Which super glue to use: thin, medium or thick?

Issue 30 May 17, 2007

#30 thick super glue

When I first tried super glue back in the 1970s, I didn’t have much luck: that little tube of grocery-store glue was too thin for the job I tried it on. Now we have more glue options, so here's a guide to picking the right glue for the situation.

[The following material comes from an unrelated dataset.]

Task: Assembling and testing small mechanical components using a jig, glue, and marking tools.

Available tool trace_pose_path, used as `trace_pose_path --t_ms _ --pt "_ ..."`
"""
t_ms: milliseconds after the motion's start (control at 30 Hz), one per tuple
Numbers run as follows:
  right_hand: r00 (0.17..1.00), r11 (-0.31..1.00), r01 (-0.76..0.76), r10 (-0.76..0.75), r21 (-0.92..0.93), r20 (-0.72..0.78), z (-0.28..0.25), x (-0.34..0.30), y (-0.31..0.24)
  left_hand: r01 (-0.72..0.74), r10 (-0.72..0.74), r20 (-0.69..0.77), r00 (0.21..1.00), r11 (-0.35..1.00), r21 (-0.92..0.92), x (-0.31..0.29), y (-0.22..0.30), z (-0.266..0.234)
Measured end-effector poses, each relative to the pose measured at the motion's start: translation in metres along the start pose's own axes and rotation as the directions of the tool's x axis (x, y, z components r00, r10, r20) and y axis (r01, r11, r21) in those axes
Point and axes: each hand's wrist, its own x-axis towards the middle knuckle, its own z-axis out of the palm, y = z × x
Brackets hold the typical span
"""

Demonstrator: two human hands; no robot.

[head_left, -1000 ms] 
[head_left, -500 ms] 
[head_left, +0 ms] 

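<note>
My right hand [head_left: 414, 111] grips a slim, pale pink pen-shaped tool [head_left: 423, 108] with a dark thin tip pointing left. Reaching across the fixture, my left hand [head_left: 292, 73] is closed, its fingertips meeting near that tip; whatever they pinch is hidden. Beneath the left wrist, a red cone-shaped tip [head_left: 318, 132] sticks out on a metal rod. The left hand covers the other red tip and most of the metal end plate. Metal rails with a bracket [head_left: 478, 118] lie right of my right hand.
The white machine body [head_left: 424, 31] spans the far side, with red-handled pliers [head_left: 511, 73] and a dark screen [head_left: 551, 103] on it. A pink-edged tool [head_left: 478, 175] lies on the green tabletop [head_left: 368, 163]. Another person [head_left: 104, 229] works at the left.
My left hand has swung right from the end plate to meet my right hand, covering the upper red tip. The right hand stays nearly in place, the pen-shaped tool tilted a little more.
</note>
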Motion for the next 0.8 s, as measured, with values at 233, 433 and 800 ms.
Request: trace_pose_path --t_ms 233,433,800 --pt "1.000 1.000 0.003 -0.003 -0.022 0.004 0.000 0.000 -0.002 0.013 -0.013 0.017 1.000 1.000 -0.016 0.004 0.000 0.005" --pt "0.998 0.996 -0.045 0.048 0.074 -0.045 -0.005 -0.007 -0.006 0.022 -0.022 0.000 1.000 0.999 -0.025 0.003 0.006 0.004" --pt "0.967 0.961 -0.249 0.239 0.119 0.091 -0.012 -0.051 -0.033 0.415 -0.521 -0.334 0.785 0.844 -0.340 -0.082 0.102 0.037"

3 viscosities because one glue can’t do everything

These examples will give you a feel for when to use thin, medium, or thick:

#10 Thin Super Glue

The thin stuff penetrates deep into small cracks, making some repairs possible that couldn’t be done without it. The key idea here is “wicking,” or capillary action: the #10 glue pulls itself into tight places. Use it on two surfaces that are already pressed together.

#10 Thin Super Glue

Useful for fretwork

#10 glue applied to the edge of a fret immediately wicks under the fret and into the slot, holding that fret down tight. If there's any excess glue, scrape it away with a single-edged razor blade.

Scraping a fingerboard

Sawdust fill:

When I refret an old, worn fingerboard I’m likely to find some chips knocked out along the edges of the fret slots. I fill these little potholes with sawdust (with luck, I’ll have matching dust left over from sanding the very same fingerboard). I fill the slot with a piece of plastic (the plastic tag from a bag of bread works well), pack the sawdust into the holes, then add a drop of #10 glue. The effect is instant: the glue wicks into the dust and makes solid, matching fill. In seconds, it’s ready to file, scrape, or sand.

Filling a chip
Filling a chip - solid fill

#20 Medium Super Glue

I use #20 medium the most. It's for jobs like binding repairs, gluing on a peghead overlay, and drop-fill finish repairs on level surfaces. (The list goes on and on...)

Gluing chips:

Medium viscosity plays a role in fretwork, too. For example, if the fret slot’s chipped but the pieces are still attached, I run #20 along the chips, then I smoosh them down and burnish them by rubbing over them using wax paper. When wax paper isn't handy, the bottom of the super glue bottle is my burnisher. Super glue won't stick to that, either!

Glueing chip
Burnish the area

I smooth the chips with my fine-grit nut-shaping file held at almost a right angle to the work.

File it smooth

#30 Thick Super Glue

I use #30 thick when I need the glue to stay right where I put it, and cure without running or sagging.

#30 thick super glue

Gluing a nut:

#30 is perfect for lightly gluing in a nut. Three small drops clinging to the front wall of the nut slot (the fingerboard end) are more than enough, and they won't run down into the slot before you can position the nut.

Drop fill:

For drop-filling deep finish chips, dents, and dings I use #30; its heavy body lets me place the glue where I need it using a plastic drop-fill toothpick. I can move #30 glue around with the tip of toothpick before it starts to set.


Black & White Super Glue

Pigmented black super glue blends into black binding or ebony. It was useful for this bridge repair on a 1970s Martin D-35: the saddle was too far forward, so the guitar’s intonation was sharp. I filled the slot by gluing a piece of ebony using #20 black super glue. The result is a near-invisible fill enabling me to cut a new saddle slot in the proper location (marked here with yellow pencil).

ebony bridge repair
Ebony bridge

On the opposite end of the spectrum, I use white super glue for gluing white to white — bindings, for example. The white glue line is less visible in these cases, and doesn’t allow the dark underlying materials to show through the way clear glue would.

White super glue

Hot Tip for fingertips

Super glue cuts

The late great Stevie Ray Vaughan gave me this tip: broken skin on your fingertip can be fixed with #20 super glue. Just a drop will hold the cut closed!